While preferred embodiments of the present invention have been described, additional variations and modifications in those embodiments may occur to those skilled in the art once they learn of the basic inventive concepts. Therefore, it is intended that the appended claims be interpreted as including preferred embodiments and all such alterations and modifications as fall within the scope of the invention.

It will be apparent to those skilled in the art that various changes and modifications may be made in the present invention without departing from the spirit and scope of the invention. Thus, if such modifications and variations of the present invention fall within the scope of the claims of the present invention and their equivalents, the present invention is also intended to include such modifications and variations.

Claims

1. The method for controlling the C warping defect of the hot-dip galvanized strip steel is characterized by being applied to a hot-dip galvanized production line, wherein the hot-dip galvanized production line comprises a zinc pot, an air knife, a cooling fan and an electromagnetic device arranged between the air knife and the cooling fan, and the method comprises the following steps:

determining the C warp type of the target strip steel section based on the characteristic data and a C warp prediction model corresponding to the grade of the target strip steel section, wherein the C warp prediction model is obtained based on historical production data training of the corresponding grade of strip steel in a hot galvanizing production line;

2. The method of claim 1, wherein the process data comprises: heating temperature of each process area of the hot galvanizing heating section, strip steel tension value of the zinc pot section and the push-up amount of a correcting roller in the zinc pot; the strip shape data includes: and the plate stress value of each sampling point along the width direction.

3. The method of claim 2, wherein the determining the type of the C warp of the target strip steel section based on the characteristic data and a C warp prediction model corresponding to the grade to which the target strip steel section belongs comprises:

4. The method of claim 1, wherein the C warp type is one of the following types:

c, upwarping, wherein the position of the C warping is close to the operation side;

the lower C warp is positioned in the central area;

c, bending the lower part of the lower;

the lower C warp is close to the transmission side; and

has no C warp.

5. The method of claim 1, wherein the electromagnetic device comprises a plurality of groups of electromagnetic induction modules distributed along the width direction of the strip steel, and the controlling the magnetic force applied to the strip steel by the electromagnetic device based on the C warp type of the target strip steel section comprises:

6. The method of claim 1, wherein the C warp prediction model is trained based on the following steps:

7. The method of claim 1, further comprising, after determining the type of C pass for the target strip segment:

and displaying the C warp type of the target strip steel section to a user.

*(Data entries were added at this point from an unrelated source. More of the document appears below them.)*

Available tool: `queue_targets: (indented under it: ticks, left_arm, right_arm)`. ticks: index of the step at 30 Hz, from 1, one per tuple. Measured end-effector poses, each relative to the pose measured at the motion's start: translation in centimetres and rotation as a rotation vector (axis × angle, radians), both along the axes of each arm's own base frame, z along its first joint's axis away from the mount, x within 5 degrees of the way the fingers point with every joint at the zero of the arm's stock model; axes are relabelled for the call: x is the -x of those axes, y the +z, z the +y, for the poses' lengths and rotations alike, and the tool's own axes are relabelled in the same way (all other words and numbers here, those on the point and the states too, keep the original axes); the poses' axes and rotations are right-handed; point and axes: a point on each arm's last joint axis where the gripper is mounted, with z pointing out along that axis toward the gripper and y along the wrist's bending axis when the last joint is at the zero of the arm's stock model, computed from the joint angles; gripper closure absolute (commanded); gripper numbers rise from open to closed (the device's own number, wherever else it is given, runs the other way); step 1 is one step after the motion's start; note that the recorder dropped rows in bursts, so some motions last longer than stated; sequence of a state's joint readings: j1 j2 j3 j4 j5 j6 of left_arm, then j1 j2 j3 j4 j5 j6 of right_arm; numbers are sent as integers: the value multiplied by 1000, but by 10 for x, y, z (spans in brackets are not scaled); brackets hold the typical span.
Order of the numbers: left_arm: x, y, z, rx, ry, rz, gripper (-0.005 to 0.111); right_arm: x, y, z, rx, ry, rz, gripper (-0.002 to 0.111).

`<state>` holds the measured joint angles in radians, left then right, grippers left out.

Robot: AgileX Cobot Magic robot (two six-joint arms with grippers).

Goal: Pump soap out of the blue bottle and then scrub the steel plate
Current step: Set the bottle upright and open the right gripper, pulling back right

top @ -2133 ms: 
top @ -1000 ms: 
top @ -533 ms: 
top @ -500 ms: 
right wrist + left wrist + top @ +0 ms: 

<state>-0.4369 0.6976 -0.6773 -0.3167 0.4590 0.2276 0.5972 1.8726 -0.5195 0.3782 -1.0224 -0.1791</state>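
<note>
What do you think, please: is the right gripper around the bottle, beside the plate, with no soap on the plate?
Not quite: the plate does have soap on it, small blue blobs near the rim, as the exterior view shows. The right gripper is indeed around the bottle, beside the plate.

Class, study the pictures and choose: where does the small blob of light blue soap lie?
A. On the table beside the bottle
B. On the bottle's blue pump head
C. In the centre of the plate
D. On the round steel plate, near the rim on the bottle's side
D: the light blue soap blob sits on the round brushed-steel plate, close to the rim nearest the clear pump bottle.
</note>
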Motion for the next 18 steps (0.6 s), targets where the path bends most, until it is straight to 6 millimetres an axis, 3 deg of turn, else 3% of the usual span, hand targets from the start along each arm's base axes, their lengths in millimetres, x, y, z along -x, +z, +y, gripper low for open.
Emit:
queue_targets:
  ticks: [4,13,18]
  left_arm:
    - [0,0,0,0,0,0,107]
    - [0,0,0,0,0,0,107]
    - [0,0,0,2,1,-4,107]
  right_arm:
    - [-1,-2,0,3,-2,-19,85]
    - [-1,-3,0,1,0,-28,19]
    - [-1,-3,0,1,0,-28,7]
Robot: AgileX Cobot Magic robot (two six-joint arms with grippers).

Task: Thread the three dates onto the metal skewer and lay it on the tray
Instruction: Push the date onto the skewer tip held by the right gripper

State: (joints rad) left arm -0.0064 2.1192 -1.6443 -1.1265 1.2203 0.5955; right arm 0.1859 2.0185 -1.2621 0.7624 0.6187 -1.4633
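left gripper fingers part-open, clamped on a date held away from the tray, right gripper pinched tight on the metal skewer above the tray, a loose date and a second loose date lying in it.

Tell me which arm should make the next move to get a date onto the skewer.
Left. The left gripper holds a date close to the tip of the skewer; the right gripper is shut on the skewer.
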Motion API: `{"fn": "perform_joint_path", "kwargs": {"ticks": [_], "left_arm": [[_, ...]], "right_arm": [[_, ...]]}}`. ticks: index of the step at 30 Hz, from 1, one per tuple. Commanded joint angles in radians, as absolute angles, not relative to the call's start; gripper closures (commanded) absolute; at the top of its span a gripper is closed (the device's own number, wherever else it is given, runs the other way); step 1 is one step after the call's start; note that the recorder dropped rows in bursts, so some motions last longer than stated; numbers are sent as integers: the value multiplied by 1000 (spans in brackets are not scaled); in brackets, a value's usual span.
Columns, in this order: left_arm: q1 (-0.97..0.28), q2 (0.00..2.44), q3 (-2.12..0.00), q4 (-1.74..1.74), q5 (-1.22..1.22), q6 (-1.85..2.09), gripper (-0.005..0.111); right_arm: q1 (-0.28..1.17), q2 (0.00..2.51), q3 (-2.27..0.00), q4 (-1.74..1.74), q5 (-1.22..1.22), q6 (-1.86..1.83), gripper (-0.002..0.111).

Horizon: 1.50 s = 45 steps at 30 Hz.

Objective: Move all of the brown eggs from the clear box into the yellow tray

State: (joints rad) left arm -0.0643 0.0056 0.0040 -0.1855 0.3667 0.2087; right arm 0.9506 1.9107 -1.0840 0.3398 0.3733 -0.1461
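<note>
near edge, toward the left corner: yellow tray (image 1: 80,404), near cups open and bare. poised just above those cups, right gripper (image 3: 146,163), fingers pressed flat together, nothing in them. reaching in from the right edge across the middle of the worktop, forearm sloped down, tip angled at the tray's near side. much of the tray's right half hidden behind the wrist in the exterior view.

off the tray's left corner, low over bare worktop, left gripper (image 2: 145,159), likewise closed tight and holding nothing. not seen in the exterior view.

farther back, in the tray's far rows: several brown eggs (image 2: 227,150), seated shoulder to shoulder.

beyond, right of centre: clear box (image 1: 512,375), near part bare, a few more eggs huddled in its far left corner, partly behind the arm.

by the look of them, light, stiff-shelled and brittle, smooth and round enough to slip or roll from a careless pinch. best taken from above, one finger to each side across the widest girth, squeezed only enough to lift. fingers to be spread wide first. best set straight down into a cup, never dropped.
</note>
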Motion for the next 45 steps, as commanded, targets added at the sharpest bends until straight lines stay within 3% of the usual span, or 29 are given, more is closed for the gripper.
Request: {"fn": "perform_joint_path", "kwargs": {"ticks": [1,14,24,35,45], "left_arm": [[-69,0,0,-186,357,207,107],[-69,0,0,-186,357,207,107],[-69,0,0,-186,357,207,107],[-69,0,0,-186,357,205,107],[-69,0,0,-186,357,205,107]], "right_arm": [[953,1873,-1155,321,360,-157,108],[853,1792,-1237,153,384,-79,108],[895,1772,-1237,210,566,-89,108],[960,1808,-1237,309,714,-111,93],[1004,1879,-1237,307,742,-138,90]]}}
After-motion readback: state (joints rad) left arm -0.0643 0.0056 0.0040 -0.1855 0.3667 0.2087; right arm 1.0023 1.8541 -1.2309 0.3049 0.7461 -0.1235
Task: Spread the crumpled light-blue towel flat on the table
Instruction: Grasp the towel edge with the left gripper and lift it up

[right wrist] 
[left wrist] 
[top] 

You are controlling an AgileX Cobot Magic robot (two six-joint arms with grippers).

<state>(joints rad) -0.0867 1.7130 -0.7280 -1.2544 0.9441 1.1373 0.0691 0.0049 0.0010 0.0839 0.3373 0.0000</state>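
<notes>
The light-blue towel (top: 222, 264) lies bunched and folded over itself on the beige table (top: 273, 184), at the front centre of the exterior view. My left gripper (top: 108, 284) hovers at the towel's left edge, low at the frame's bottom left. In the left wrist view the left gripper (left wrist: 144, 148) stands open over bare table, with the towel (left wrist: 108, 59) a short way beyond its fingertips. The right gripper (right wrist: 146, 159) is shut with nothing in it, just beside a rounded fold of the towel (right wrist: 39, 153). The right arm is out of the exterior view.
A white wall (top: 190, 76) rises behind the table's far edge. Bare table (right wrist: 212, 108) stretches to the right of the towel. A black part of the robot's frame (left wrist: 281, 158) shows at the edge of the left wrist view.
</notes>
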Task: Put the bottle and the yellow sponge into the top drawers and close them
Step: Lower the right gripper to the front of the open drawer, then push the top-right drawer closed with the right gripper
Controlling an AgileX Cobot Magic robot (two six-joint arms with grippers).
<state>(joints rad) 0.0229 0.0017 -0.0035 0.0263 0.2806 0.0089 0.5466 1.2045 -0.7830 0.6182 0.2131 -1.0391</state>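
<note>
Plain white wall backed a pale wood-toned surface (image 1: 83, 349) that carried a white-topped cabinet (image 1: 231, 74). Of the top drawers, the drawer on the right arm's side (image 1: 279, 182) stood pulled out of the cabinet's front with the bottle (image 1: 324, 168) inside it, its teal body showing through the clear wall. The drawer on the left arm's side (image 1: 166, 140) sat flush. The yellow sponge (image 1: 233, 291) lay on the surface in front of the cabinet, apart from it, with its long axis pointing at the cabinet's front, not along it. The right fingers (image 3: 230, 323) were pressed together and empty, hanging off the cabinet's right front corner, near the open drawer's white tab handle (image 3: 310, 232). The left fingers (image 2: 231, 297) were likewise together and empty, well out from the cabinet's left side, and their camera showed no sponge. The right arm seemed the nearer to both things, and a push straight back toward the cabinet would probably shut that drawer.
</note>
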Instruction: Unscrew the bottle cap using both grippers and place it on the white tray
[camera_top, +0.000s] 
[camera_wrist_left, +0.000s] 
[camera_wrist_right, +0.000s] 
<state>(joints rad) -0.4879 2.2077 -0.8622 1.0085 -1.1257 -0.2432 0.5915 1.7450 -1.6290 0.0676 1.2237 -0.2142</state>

8. The method of claim 1, further comprising, after compensating for the C warp defect of the target strip steel segment:

9. The utility model provides a device of defect is stuck up to control hot-galvanize belted steel C, its characterized in that is applied to hot-galvanize production line, hot-galvanize production line includes zinc pot, air knife, cooling blower and sets up electromagnetic means between air knife and the cooling blower, the device includes:

10. An electronic device, comprising: memory, processor and computer program stored on said memory and executable on said processor, said processor implementing the steps of the method of any of claims 1-8 when said program is executed.